España mira por fin a Aragón

Aragón comienza la campaña electoral, pone rumbo a un 8F del que estará pendiente toda España. Por fin la comunidad se convertirá en el centro de todas las miradas en un contexto político convulso y polarizado que ha empeorado en los últimas horas por la guerra abierta tras la tragedia ferroviaria en Adamuz (Córdoba) y las críticas desde el PP y Vox al estado de las infraestructuras. Estos comicios será una cita inédita precisamente por no tener que compartir protagonismo con las municipales ni con los de otros territorios.
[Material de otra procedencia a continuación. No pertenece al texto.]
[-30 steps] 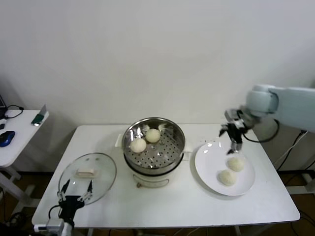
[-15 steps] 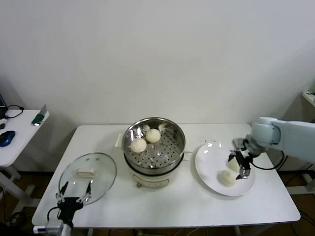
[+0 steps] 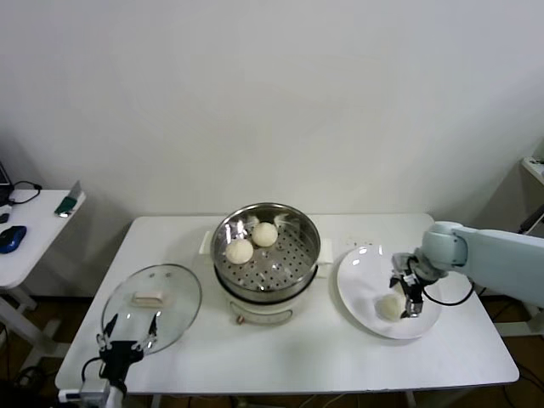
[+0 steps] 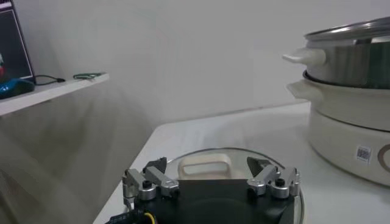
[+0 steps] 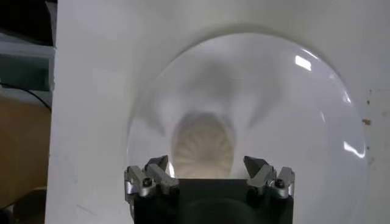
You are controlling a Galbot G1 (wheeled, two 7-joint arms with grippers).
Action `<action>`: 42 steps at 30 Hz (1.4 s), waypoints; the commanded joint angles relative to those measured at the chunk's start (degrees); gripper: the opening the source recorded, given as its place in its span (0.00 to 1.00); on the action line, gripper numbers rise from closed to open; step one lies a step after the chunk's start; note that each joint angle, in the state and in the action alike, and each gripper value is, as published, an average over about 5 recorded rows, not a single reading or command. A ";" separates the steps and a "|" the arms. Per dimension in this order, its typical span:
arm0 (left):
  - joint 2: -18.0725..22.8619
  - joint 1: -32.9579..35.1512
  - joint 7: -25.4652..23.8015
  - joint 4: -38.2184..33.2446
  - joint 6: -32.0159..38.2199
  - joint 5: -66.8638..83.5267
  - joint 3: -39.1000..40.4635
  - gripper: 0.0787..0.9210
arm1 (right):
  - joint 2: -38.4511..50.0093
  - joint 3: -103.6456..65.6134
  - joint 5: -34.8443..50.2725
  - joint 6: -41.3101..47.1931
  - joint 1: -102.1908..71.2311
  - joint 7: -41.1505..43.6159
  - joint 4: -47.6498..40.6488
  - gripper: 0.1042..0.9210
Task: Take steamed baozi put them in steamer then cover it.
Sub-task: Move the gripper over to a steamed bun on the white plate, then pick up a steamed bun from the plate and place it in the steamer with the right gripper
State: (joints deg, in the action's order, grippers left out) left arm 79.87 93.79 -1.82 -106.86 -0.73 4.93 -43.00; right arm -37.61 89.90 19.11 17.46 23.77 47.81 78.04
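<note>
In the centre of the head view, the round shiny stainless-steel steamer (image 3: 266, 249) on its white base stands uncovered on the white surface (image 3: 323, 357). Two smooth cream-white steamed baozi (image 3: 239, 251) lie touching each other on its perforated tray, toward the upper left of the pot. At lower left, the round clear glass cover (image 3: 151, 304) with its cream rectangular handle lies flat on the surface, apart from the steamer.

Right of the steamer sits a flat round white plate (image 3: 359, 280). The right gripper (image 3: 406, 291) is low over the plate, jaws apart, just beside one cream-white bun (image 3: 389, 306). In the right wrist view another ridged bun (image 5: 203, 146) lies on the plate between the spread jaws of the right gripper (image 5: 208, 168), not clamped.

The left gripper (image 3: 128, 343) waits at the lower left of the head view, at the cover's near rim, jaws apart and empty; the left wrist view shows the left gripper (image 4: 209, 177) facing the cover's handle (image 4: 205, 167).
</note>
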 commanded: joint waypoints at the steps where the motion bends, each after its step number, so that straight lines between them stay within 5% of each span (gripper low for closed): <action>1: -0.11 -0.05 0.01 0.19 0.13 0.05 -0.08 0.88 | -1.02 -2.64 -1.42 0.38 -3.77 -0.69 -2.04 0.88; 8: -0.05 0.03 0.03 0.05 0.17 0.10 -0.10 0.88 | -2.10 -3.05 -1.70 0.37 -4.02 -0.66 -2.87 0.85; 17: -0.08 0.07 0.04 0.10 0.27 0.10 -0.12 0.88 | -1.77 -1.60 -1.58 -0.53 -1.01 1.40 -1.82 0.59; 21: -0.05 0.12 0.04 0.05 0.28 0.03 0.05 0.88 | -1.44 0.56 -1.64 -2.15 3.67 3.62 -0.74 0.55; 34: -0.49 0.49 0.04 -0.20 0.52 -0.40 0.26 0.88 | -14.42 11.24 -0.49 -28.21 40.97 13.88 -2.98 0.54; 42: -0.41 0.81 -0.06 -1.41 0.24 -0.71 0.30 0.88 | -24.41 1.75 -2.39 -37.25 43.48 10.36 6.15 0.54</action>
State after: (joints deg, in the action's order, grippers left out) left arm 79.42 94.49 -1.81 -107.52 -0.31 4.35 -42.59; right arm -50.82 96.38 18.28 -5.82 55.01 58.06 77.84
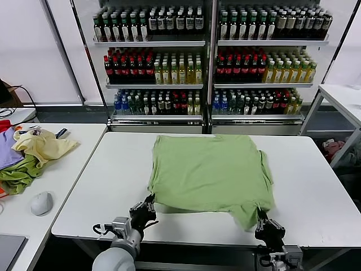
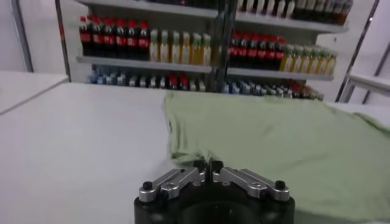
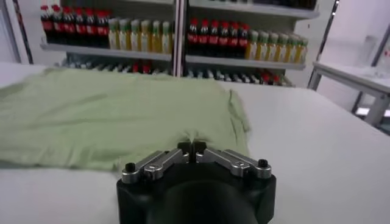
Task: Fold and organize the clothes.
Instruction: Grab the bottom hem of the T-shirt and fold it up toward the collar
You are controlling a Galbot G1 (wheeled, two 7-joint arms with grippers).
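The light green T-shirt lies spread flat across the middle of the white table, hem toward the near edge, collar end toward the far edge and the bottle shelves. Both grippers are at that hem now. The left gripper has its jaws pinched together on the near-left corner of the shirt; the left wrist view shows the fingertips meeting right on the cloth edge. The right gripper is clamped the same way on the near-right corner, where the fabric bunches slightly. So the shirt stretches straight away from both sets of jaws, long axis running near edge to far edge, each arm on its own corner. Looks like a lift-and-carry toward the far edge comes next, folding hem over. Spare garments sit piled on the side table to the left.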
Aragón se convierte en foco de atracción y campo de batalla a la vez en una contienda que arranca con una encuesta del CIS que viene a decir que prácticamente no cambiará la aritmética de la gobernabilidad, y que partidos tradicionales como el PAR se exponen a perder su representatividad en las Cortes o que los nuevos, que ya no son tan nuevos, como Vox multiplican su presencia y ganan peso a la hora de exigir más monedas de cambio a un PP que ganaría en escaños pero perdería fuerza negociadora con la extrema derecha. Pero la experiencia demuestra que la campaña a veces sirve para remontar, es lo que necesita el PSOE de Pilar Alegría para demostrar que hasta las previsiones de Tezanos pueden fallar cuando apuntan a un suelo histórico para el partido en sus resultados. También Podemos, que se mueve en el alambre de la desaparición en una izquierda a la izquierda de los socialistas en la que todos crecen menos la formación morada. Es incierto todo en este inicio de contienda para unas elecciones inéditas en las que todos los ojos por fin miran a Aragón.

A partir de hoy se inician 15 días frenéticos de hacer kilómetros para convencer al electorado más una jornada para reflexionar y otra para decidir el futuro de los cuatro próximo años en la comunidad. Por eso es importante movilizar el voto, hay mucho que decidir y se juegan muchas decisiones importantes que afectan a todos los ciudadanos. Este es un motivo suficiente para convencerles para que nadie se quede en casa ese 8F y a la vista está de que el clima no es tan plácido, ya que la propia campaña se enmarca en un periodo de ‘entrehuelgas’ por la conflictividad laboral y la precarización de los servicios: con una huelga de tres días en la educación pública con una respuesta incontestable en la manifestación que la cerraba, otra protesta del campo que llenará hoy de tractores el centro de Zaragoza, otra en la sanidad fijada para el 16 de febrero y otra de maquinistas para el 9, 10 y 11 de febrero. Es cierto que algunas apuntan directamente a la DGA y otras al Gobierno central, pero en la contienda electoral todo se mezcla y se difumina a la hora de rascar votos. Lo que no cambia es que los ciudadanos también dan pistas de lo que realmente les preocupa en la encuesta del CIS: la vivienda, la sanidad y la despoblación son las tres primeras, hay que tomar nota.

El foco está en Aragón y también el imán para atraer a todos los líderes nacionales de los partidos que más tienen que ganar y perder en esta cita electoral inédita. Pedro Sánchez, Alberto Núñez Feijóo, Santiago Abascal... y un largo etcétera de nombres propios de la política nacional aterrizarán en la contienda aragonesa para dejarse ver y hablar. Una pasarela de caras conocidas que quizá utilicen Aragón como campo de batalla de su propia guerra, otra muy distinta a la que realmente interesa a los aragoneses. Pero es el peaje de estar en el centro de todas las miradas en España... aunque sea solo por unos pocos días.